By John Cody of Remix News

German Finance Minister Christian Lindner is warning his own government that state finances are quickly growing out of hand, and the government needs to change course and implement austerity measures. However, the dispute over spending is only expected to escalate, with budget shortfalls causing open clashes among the three-way left-liberal coalition running the country.

With negotiations kicking off for the 2025 budget, much is at stake. However, the picture has been complicated after the country’s top court ruled that the government could not shift €60 billion in money earmarked for the coronavirus crisis to other areas of the budget, with the court noting that the move was unconstitutional.
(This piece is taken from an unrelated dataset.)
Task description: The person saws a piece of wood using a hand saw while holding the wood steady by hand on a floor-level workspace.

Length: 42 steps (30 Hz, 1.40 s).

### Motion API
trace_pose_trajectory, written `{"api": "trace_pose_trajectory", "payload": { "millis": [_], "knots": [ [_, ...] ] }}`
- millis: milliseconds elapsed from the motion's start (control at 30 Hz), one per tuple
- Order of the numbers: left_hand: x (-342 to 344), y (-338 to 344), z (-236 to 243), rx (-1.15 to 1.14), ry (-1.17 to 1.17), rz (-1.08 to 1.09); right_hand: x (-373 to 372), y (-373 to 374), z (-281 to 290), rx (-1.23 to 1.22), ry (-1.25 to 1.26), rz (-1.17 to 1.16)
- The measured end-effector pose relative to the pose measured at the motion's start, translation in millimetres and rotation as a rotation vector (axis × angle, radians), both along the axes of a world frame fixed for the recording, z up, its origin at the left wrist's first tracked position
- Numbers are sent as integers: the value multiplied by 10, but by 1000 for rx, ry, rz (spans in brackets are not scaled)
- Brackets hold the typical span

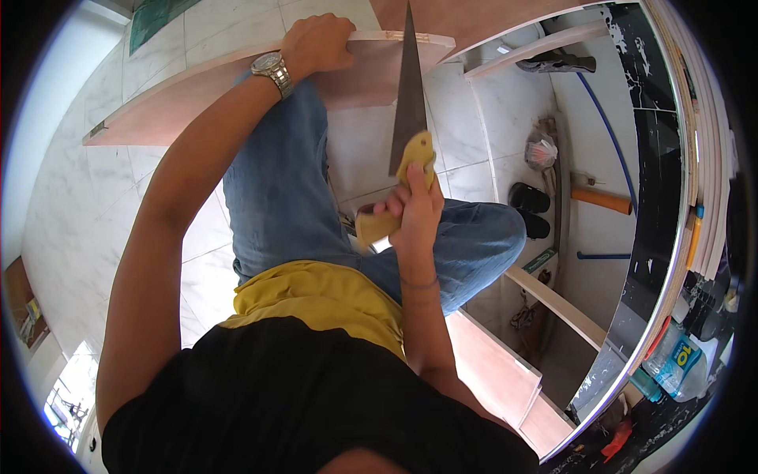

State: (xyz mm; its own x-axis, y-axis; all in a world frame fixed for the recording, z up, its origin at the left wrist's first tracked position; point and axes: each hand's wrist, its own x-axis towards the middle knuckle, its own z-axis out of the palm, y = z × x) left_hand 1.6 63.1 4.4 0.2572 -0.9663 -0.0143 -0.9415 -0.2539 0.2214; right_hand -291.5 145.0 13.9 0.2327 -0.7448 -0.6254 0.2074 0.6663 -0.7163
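I am observing the right hand (418, 207) gripping the yellow-handled handsaw (409, 107), its blade crossing the edge of the pinkish wooden board (367, 75) above the tiled floor (458, 142); the left hand (318, 43) is resting on that edge, fingers curled, its hold not being tellable. I am judging the cutting unfinished: the board's end is extending past the blade, apparently attached, and no completed cut is showing.

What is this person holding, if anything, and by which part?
The right hand grips a handsaw by its yellow handle; the left hand rests on a wooden board.
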Motion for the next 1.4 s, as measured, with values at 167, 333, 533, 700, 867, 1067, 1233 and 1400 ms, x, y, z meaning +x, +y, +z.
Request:
{"api": "trace_pose_trajectory", "payload": {
  "millis": [167,333,533,700,867,1067,1233,1400],
  "knots": [
    [-24,-25,-77,-39,6,23,310,-490,-178,-124,-87,7],
    [4,-12,-40,34,24,29,-235,256,21,35,29,17],
    [-17,-56,-98,-13,15,6,388,-476,-199,-126,-96,-11],
    [34,-33,-15,30,57,44,-93,59,-90,-8,-32,-1],
    [-14,-11,-48,-5,-4,38,-58,138,-42,-4,-37,26],
    [-31,-67,-57,-45,9,27,503,-607,-97,-73,-122,-34],
    [25,-74,-118,-23,41,54,0,-143,-105,-57,-84,6],
    [18,-64,-77,-1,-6,36,-259,183,58,64,-71,33]
  ]
}}
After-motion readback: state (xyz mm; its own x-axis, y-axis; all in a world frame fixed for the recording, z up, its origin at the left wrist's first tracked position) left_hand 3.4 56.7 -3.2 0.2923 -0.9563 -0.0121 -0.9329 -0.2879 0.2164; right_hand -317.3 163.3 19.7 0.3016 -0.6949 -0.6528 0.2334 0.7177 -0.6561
Since then, the government has been in crisis mode, and sought to cut the budget in a number of areas, including against the country’s farmers. Those cuts already sparked mass protests, showcasing how delicate the situation remains for the government.

German Finance Minister Christian Lindner attends the cabinet meeting of the German government at the chancellery in Berlin, Germany. (AP Photo/Markus Schreiber)

Lindner, whose party has taken a beating in the polls, is desperate to create some distance from his coalition partners and save his party from electoral disaster. The finance minster says the financial picture facing Germany is dire, and that the budget shortfall will only grow in the coming years if measures are not taken to rein in spending.

“In an unfavorable scenario, the increasing financing deficits lead to an increase in debt in relation to economic output to around 345 percent in the long term,” reads the Sustainability Report released by his office. “In a favorable scenario, the rate will rise to around 140 percent of gross domestic product by 2070.”

Under EU law, Germany has limited its debt levels to 60 percent of economic output, which requires dramatic savings. A huge factor is Germany’s rapidly aging population, with a debt explosion on the horizon as more and more citizens head into retirement while tax revenues shrink and the social welfare system grows — in part due to the country’s exploding immigrant population.

Lindner’s partners, the Greens and Social Democrats (SPD), are loath to cut spending further, as this will harm their electoral chances. In fact, Labor Minister Hubertus Heil is pushing for a new pension package that will add billions to the country’s debt, which remarkably, Lindner also supports.